■ TASK DIRECTIONS
Please write out the whole listing that follows exactly; the pictures stay out.

=== Section Start ===

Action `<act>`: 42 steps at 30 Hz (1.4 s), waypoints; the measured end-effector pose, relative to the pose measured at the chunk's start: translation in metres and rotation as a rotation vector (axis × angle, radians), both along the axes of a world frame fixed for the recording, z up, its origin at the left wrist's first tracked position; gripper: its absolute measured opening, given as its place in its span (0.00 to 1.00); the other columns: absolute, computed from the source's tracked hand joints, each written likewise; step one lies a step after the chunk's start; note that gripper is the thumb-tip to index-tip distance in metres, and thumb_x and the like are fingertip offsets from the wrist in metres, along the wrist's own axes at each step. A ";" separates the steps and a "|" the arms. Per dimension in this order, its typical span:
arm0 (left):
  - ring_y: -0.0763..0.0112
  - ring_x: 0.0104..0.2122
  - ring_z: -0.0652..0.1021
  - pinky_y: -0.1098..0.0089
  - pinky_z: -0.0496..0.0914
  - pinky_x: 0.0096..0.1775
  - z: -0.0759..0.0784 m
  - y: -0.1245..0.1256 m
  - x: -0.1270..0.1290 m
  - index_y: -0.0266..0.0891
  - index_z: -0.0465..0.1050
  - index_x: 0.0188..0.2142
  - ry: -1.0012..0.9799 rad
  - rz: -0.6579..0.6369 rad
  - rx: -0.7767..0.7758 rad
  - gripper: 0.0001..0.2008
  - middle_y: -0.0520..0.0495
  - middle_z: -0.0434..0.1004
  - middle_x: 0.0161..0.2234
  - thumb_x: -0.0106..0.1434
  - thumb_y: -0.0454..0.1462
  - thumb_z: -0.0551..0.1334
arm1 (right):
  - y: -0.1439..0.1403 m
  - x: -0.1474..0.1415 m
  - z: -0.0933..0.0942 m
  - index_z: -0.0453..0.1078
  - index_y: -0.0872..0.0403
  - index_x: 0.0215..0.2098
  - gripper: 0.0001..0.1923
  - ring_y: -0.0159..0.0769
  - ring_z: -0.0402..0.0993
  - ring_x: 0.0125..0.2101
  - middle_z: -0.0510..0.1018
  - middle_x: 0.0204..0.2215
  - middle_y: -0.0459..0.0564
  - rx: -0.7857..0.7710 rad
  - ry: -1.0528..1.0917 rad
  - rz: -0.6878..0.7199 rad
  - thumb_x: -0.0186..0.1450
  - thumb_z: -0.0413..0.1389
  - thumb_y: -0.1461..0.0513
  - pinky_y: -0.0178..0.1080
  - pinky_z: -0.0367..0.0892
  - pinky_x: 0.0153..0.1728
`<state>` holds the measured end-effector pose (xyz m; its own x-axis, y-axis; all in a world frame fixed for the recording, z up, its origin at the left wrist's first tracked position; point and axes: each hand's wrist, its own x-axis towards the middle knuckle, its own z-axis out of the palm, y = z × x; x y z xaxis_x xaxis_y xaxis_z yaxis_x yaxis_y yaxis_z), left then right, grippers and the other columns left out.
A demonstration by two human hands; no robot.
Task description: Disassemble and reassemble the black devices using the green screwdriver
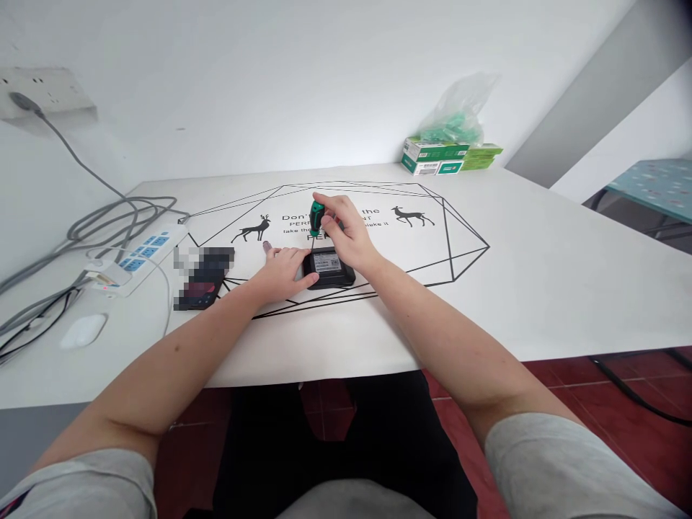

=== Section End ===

■ SOLUTION
Action `<act>`: 42 steps at 30 Hz (1.4 s), waypoints; the measured end-effector pose, relative to the pose measured at the chunk's start: translation in metres and rotation as a rotation vector (axis × angle, radians), both along the axes of a world frame fixed for the recording, z up, its origin at the left wrist's first tracked position; gripper: its absolute measured opening, given as its place in its span (0.00 to 1.00); the other columns: absolute, computed from the source's tracked hand joints, each written likewise; step one lies a step after the chunk's start; note that gripper is the thumb-tip to index-tip distance in metres, and thumb_x and the like are fingertip offsets from the wrist in metres, along the wrist's own axes at each step. A ";" separates the steps and a "|" the arms. Per dimension in this order, its typical span:
arm0 (left):
  - ring_y: -0.0763..0.0112
  - ring_x: 0.0104..0.2122
  - ring_z: -0.0652..0.1021
  - pinky_y: -0.1098..0.0089
  - pinky_z: -0.0496..0.0914
  - pinky_x: 0.0096..0.1775
  - z: -0.0759..0.0784 m
  - y: -0.1245..0.1256 m
  - x: -0.1270..0.1290 m
  - index_y: -0.0266..0.0891
  - index_z: -0.0465..0.1050
  - index_x: 0.0188..0.2142
  - ry: -1.0012..0.9799 rad
  - rz: -0.6579..0.6369 rad
  - rx: -0.7767..0.7758 rad
  - gripper: 0.0001..0.2008
  - middle_y: -0.0520..0.0495
  - middle_z: -0.0434..0.1004
  - middle_x: 0.0161..0.2234
  - thumb_x: -0.0106..0.1434
  - thumb_y: -0.0454..0.1462
  - thumb_z: -0.0551..0.1334
arm1 (right):
  - y: -0.1439..0.1403 m
  - x: -0.1474..0.1415 m
  - z: -0.0933..0.0942 m
  - index_z: -0.0453..0.1078
  - index_y: -0.0872..0.0403
  - index_x: 0.0215..0.2098
  - gripper: 0.0001..0.1923
  - ring_y: -0.0159..0.0769
  - ring_z: -0.0402..0.0993
  - ring_x: 0.0125..0.2101
  - middle_z: -0.0510..0.1018
  - middle_x: 0.0204..0.2215
  - middle_y: -0.0459..0.0564
  - rx: -0.7857..0.7710 rad
  - ry: -1.0528..1.0917 rad
  - rz: -0.6878..0.7199 rad
  - thumb_x: -0.0186..0.1450
  - thumb_z: -0.0413..0.1389
  - thumb_y: -0.1461..0.0513
  - pinky_y: -0.0178..0.1080
  - pinky_z: -0.0367..0.0892
  - pinky_x: 0.0153..0.1728
`<state>` holds the measured end-effector pose (xyz m; its own x-axis, y-axis; all in a world frame fixed for the recording, z up, its origin at the left wrist's first tracked position; point and axes: each hand's wrist, its own x-axis towards the middle knuckle, its own z-axis out of the palm, y = z × x; x y z xaxis_x xaxis_y xaxis_z yaxis_x yaxis_y yaxis_z), left then right, grippers and the other columns left out.
A demonstration by two human hands; no robot.
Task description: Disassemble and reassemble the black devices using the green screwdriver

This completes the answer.